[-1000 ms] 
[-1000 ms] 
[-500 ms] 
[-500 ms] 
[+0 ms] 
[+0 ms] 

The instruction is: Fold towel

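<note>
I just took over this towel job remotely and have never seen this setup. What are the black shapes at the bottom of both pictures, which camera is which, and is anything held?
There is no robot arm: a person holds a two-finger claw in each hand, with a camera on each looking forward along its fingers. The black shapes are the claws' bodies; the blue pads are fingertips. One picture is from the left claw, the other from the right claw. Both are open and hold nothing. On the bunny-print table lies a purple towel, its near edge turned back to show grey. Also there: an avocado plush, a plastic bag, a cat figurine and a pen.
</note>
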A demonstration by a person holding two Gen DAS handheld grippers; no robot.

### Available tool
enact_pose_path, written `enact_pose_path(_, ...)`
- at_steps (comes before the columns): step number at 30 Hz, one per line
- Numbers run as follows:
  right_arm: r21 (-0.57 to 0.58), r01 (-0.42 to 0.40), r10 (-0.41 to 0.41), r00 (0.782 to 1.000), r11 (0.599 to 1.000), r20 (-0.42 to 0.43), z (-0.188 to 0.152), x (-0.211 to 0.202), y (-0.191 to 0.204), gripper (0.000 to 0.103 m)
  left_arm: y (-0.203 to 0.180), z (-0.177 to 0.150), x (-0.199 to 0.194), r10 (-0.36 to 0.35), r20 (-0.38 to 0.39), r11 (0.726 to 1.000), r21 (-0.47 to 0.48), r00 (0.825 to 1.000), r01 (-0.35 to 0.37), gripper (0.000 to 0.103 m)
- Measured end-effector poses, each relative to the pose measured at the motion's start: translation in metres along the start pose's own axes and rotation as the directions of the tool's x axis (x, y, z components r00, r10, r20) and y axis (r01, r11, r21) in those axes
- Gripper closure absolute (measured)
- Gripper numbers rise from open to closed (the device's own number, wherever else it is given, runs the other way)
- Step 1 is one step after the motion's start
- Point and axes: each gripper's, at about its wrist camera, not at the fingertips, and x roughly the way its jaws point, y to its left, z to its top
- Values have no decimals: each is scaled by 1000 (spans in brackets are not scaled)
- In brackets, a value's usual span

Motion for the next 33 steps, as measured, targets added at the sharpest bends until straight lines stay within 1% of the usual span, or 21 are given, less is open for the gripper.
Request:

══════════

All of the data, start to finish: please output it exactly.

[-1000 ms] 
[-1000 ms] 
[-500 ms] 
[-500 ms] 
[+0 ms] 
[+0 ms] 

The instruction is: Fold towel

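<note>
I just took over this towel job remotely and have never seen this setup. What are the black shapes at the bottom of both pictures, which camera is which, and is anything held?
There is no robot arm: a person holds a two-finger claw in each hand, with a camera on each looking forward along its fingers. The black shapes are the claws' bodies; the blue pads are fingertips. One picture is from the left claw, the other from the right claw. Both are open and hold nothing. On the bunny-print table lies a purple towel, its near edge turned back to show grey. Also there: an avocado plush, a plastic bag, a cat figurine and a pen.
</note>
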A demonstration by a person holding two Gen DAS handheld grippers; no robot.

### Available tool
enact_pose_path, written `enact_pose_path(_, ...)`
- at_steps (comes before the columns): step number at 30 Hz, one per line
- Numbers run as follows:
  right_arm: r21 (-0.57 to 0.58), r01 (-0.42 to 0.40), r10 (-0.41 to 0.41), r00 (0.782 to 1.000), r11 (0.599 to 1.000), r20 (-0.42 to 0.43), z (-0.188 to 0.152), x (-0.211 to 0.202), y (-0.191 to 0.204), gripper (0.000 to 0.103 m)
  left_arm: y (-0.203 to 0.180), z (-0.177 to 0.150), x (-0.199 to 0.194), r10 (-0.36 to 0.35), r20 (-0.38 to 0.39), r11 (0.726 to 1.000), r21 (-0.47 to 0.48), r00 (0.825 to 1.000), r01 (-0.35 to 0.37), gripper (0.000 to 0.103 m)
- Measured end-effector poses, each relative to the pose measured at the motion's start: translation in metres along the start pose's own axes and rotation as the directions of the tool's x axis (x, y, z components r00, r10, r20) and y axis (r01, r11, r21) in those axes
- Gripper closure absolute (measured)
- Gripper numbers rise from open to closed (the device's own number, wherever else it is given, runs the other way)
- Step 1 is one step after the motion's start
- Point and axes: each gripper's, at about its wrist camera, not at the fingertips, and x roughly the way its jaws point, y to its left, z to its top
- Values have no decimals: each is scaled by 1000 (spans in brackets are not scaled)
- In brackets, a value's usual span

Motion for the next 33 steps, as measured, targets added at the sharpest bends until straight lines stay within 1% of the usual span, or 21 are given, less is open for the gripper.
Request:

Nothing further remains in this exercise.